**** DATA SHOWN

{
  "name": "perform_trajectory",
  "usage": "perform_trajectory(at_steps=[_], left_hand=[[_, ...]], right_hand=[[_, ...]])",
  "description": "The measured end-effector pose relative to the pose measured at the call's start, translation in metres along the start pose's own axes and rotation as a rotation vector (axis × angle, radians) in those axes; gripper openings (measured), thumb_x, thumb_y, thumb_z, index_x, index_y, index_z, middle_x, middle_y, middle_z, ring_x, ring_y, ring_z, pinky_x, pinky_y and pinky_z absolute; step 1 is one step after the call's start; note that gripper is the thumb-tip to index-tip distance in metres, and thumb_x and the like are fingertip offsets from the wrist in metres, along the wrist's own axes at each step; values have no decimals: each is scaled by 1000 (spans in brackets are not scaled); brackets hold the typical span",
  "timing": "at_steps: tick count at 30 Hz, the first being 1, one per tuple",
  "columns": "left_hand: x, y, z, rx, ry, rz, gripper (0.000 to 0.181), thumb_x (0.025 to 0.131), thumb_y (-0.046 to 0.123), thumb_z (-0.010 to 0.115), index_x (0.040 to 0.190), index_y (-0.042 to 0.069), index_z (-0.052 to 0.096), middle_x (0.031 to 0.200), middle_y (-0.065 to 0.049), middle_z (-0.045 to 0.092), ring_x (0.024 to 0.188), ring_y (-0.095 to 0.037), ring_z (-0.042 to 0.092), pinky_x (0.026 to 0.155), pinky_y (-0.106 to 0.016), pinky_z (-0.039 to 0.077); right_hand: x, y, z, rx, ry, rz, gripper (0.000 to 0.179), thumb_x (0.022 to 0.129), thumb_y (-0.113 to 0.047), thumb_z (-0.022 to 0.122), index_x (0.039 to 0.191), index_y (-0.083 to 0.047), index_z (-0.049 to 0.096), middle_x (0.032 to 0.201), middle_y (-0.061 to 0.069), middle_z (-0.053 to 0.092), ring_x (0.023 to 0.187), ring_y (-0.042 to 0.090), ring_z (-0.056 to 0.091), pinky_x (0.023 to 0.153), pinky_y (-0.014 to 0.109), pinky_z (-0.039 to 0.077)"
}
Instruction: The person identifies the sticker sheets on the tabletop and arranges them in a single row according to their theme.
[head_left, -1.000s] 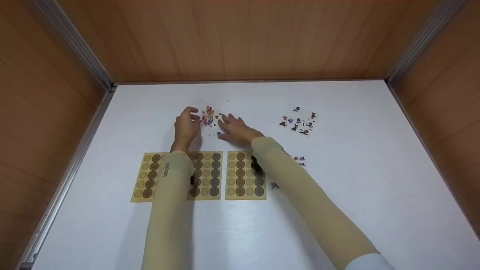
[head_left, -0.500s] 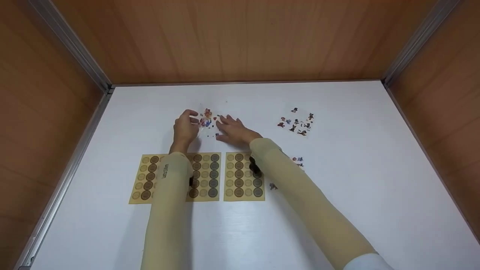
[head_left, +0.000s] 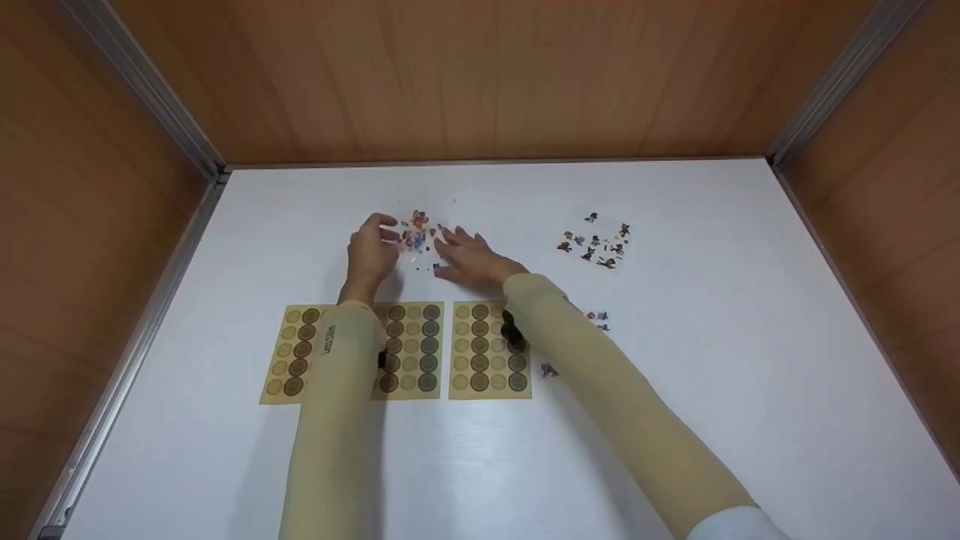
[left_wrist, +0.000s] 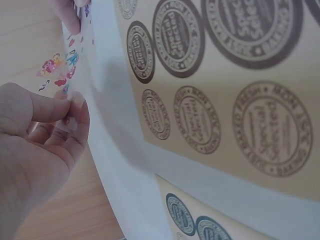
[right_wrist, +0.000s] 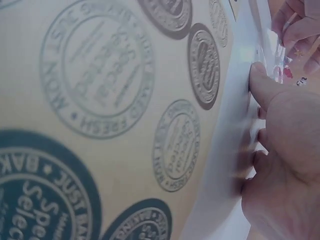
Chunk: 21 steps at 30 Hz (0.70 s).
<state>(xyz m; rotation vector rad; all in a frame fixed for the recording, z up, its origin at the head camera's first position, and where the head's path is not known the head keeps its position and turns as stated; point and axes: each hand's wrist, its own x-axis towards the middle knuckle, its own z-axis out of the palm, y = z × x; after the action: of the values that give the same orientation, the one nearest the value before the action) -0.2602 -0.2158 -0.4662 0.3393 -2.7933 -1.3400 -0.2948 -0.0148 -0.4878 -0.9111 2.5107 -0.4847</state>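
A clear sheet of small colourful cartoon stickers (head_left: 415,238) lies toward the back of the white table, between both hands. At its left edge is my left hand (head_left: 371,253). In the left wrist view, the thumb and fingers of this left hand (left_wrist: 47,127) pinch a transparent piece of film that curls up at the edge of the sticker sheet (left_wrist: 60,70). My right hand (head_left: 476,260) rests palm down with spread fingers on the sheet's right side. In the right wrist view, the right hand (right_wrist: 287,135) has its thumb extended; its other fingertips are mostly hidden.
Brown sheets of round labels (head_left: 411,339) lie nearer, partly under the forearms; another such sheet (head_left: 490,391) is on their right. A second clear sticker sheet (head_left: 596,244) lies at the back right. More small stickers (head_left: 549,370) show beside the right sleeve. Wooden panels (head_left: 480,82) enclose the table.
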Motion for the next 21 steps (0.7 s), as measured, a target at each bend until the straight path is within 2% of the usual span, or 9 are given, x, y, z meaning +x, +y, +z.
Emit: perform_trajectory(at_steps=[7, 12, 16, 21], left_hand=[[1, 12, 0, -26, -14, 55, 47, 91, -13, 50, 134, 3, 56, 124, -20, 66, 110, -33, 65, 94, -45, 53], [0, 16, 0, -54, -31, 41, 45, 93, -13, 50, 135, 2, 55, 126, -21, 65, 111, -32, 64, 94, -43, 53], [-2, 22, 0, -117, -43, 40, 46, 93, -13, 52, 136, 3, 54, 126, -18, 65, 112, -29, 64, 94, -39, 55], [-7, 35, 4, -282, -43, 66, 48, 92, -16, 52, 136, 3, 53, 122, -16, 64, 112, -30, 65, 88, -34, 58]], right_hand=[[-3, 4, -2, 20, 17, -10, 70, 107, -48, 44, 163, -15, 18, 170, 6, 1, 155, 27, -5, 124, 45, -4], [-5, 8, 2, 53, 29, 5, 71, 106, -50, 43, 164, -20, 15, 170, 3, -4, 155, 22, -7, 124, 40, -6], [-14, 13, -1, 149, 71, 5, 73, 106, -45, 48, 164, -21, 12, 170, 4, -10, 155, 24, -7, 125, 42, -1], [-23, 26, -18, 317, 193, 38, 80, 103, -44, 57, 165, -22, 11, 169, 10, -12, 155, 32, 2, 124, 45, 15]])
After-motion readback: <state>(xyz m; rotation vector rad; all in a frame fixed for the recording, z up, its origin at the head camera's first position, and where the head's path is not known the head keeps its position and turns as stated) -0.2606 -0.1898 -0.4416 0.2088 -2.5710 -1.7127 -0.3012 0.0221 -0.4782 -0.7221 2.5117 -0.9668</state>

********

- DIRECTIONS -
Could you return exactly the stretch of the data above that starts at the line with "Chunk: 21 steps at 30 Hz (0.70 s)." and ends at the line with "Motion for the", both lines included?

- ANSWER SECTION -
Chunk: 21 steps at 30 Hz (0.70 s).
<state>(xyz m; rotation vector rad; all in a frame fixed for the recording, z up, its origin at the head camera's first position, and where the head's path is not known the head keeps its position and turns as stated; point and axes: each hand's wrist, its own x-axis towards the middle knuckle, its own z-axis out of the palm, y = z × x; after the action: of the values that give the same orientation, the one nearest the value before the action) -0.2602 -0.2158 -0.4662 0.3393 -2.7933 -1.3400 -0.2948 -0.0148 -0.4878 -0.9111 2.5107 -0.4847</state>
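A clear sheet of small colourful cartoon stickers (head_left: 415,238) lies toward the back of the white table, between both hands. At its left edge is my left hand (head_left: 371,253). In the left wrist view, the thumb and fingers of this left hand (left_wrist: 47,127) pinch a transparent piece of film that curls up at the edge of the sticker sheet (left_wrist: 60,70). My right hand (head_left: 476,260) rests palm down with spread fingers on the sheet's right side. In the right wrist view, the right hand (right_wrist: 287,135) has its thumb extended; its other fingertips are mostly hidden.
Brown sheets of round labels (head_left: 411,339) lie nearer, partly under the forearms; another such sheet (head_left: 490,391) is on their right. A second clear sticker sheet (head_left: 596,244) lies at the back right. More small stickers (head_left: 549,370) show beside the right sleeve. Wooden panels (head_left: 480,82) enclose the table.
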Motion for the next 21 steps (0.7 s), as measured, a target at each bend until the straight path is within 2% of the usual span, or 9 are given, x, y, z meaning +x, +y, +z.

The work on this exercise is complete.